Perché quest'anno abbiamo deciso di ignorare la Giornata Internazionale della Donna
Esiste il burnout del femminismo social e delle pubblicità a tema?
07 Marzo 2025
L'8 marzo è la Giornata Internazionale per i Diritti delle Donne. Impossibile mancarla. Da settimane riceviamo pubblicità a tema, consigli per prodotti proprio per-fet-ti! da regalare alle donne nella nostra vita e forse anche a noi stesse, perché va sempre bene viziarsi (o, almeno, questo è quello che dicono le réclame bombardanti che ci perseguitano da giorni). Non mancano le infografiche su Instagram con i numeri dei femminicidi, delle denunce, delle molestie, gli articoli storici che ripercorrono le origini di questa giornata, i consigli su cosa vedere, cosa leggere, cosa mangiare, cosa ascoltare e dove andare per farsi trovare pronti, per festeggiare quella che una festa non è. Per riflettere. Per ragionare. Per fare qualcosa. Per godercelo con le amiche. Per spendere i soldi. Abbiamo capito, lo facciamo ogni anno, va bene. E quindi?
La Giornata Internazionale della Donna serve ancora?
La verità, però, è che ci sentiamo proprio stanche. Siamo stanche di essere invitate all'acquisto sulla base di una ricorrenza che, in realtà, servirebbe ad altro, ma questo è il consumismo e il capitalismo, questi sono i tempi in cui viviamo. Siamo stanche di vedere i nostri diritti trasformati in fiori, serate a tema in pizzeria e nei locali. Siamo stanche, in realtà, anche delle infografiche, che anche se vengono fatte con le migliori intenzioni finiscono per alimentare il nostro loop di ansia e malessere, e se apriamo i commenti è ancora peggio, perché ci sembra che nessuno capisca, che ci sia una distanza insormontabile tra il dibattito social e quello che sentiamo al bar. A proposito di commenti, siamo stanche di leggere sedicenni anonimi inneggiare a Filippo Turetta su TikTok, siamo stanche del pinkwashing e di avere paura quando torniamo a casa da sole la sera (e a volte anche di giorno), siamo stanche di dover pensare al modo migliore per veicolare agli uomini che le donne sono esseri umani, perché è assurdo che non riescano a realizzarlo da soli. Siamo stanche di lavorare duramente per l'intersezionalità e la decostruzione in un mondo a pezzi, circondate da persone che non hanno nessun interesse a cercare di capire cosa diavolo significa, poi, decostruzione. Suonerà egoista, però è così. Siamo sicure di non essere le uniche. E allora, a cosa dovrebbe servire la Giornata Internazionale della Donna? Nel pratico, intendiamo.

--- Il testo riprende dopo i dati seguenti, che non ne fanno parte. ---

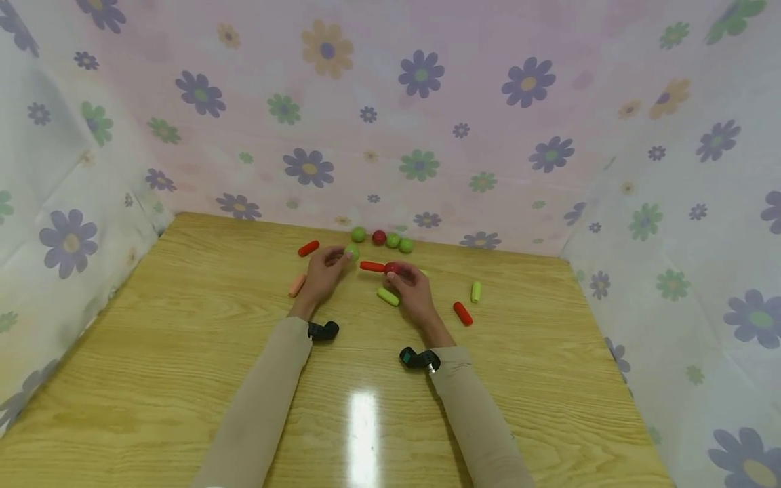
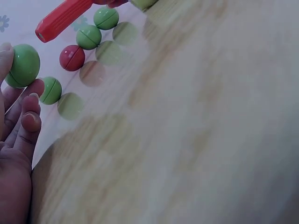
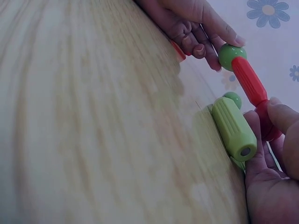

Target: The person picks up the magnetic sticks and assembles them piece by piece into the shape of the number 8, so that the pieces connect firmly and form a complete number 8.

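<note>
Between thumb and fingers, my left hand (image 1: 326, 272) pinches a glossy green ball (image 2: 23, 66). My right hand (image 1: 416, 293) holds a dark red ball (image 3: 266, 122), from which a ridged red rod (image 1: 372, 267) sticks out toward the left hand. The rod's free end points at the green ball; the left wrist view shows a small gap between them. A lime rod (image 3: 233, 129) with a metal dot in its end lies on the table just beside the right hand. Part of the red ball is hidden by the right fingers.
Along the back wall stand a red ball (image 1: 379, 237) and green balls (image 1: 393, 240). Left of the hands lie a red rod (image 1: 308, 248) and an orange rod (image 1: 297, 285). To the right are a lime rod (image 1: 476, 292) and another red rod (image 1: 463, 314) on the wooden table (image 1: 525, 407).
</note>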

Il burnout del femminismo social e la lotta per l'uguaglianza di genere in Occidente
Potremmo dire, mutuando un termine popolarissimo che si utilizza di solito nella sfera del lavoro, che siamo in burnout. Il burnout dell'8 marzo, il burnout dell'essere donne privilegiate e bianche che si sentono impotenti e disperate malgrado il loro privilegio, che osservano Gaza e la Palestina, gli Stati Uniti d'America, che si sentono crollare il mondo intorno. E allora? Lo diciamo tutti gli anni, ma purtroppo o per fortuna vale ancora, di nuovo, 365 giorni su 365 e 24 ore su 24. Bisogna continuare a lavorare all'uguaglianza di genere, ma nella vita vera. Su noi stesse e sugli altri, senza sosta e anche senza proclami. Anche se alcuni ci diranno che è già raggiunta, che in un match a pugni comunque perdiamo, che il femminismo non fa cose buone anzi rovina le famiglie e i giovani. Perché ce n'è ancora bisogno, perché forse prima di migliorare dovrà peggiorare.
La stanchezza come motivazione, ma lontane dai social
Dobbiamo ripensare l'attivismo, il significato che ha preso negli ultimi anni. Senza dimenticare del nostro privilegio, ma utilizzandolo attivamente e pro-attivamente, senza dimenticare mai del piacere della comunità e della cura, senza dimenticarci di abbracciare le nostre amiche, di concederci di staccare il cervello, di mettere i nostri soldi dove sta la nostra bocca, dove stanno le nostre idee. Di allontanarci da Instagram. È un equilibrio sottilissimo, personale. Un discorso da problemi del primo mondo. Ma non è evitabile, perché si sente. Si sente la perdita della speranza, si sente l'apatia. E non ce lo possiamo permettere, per noi e per le altre. Però magari ricominciamo a pensarci a partire dal 9 marzo, quest'anno.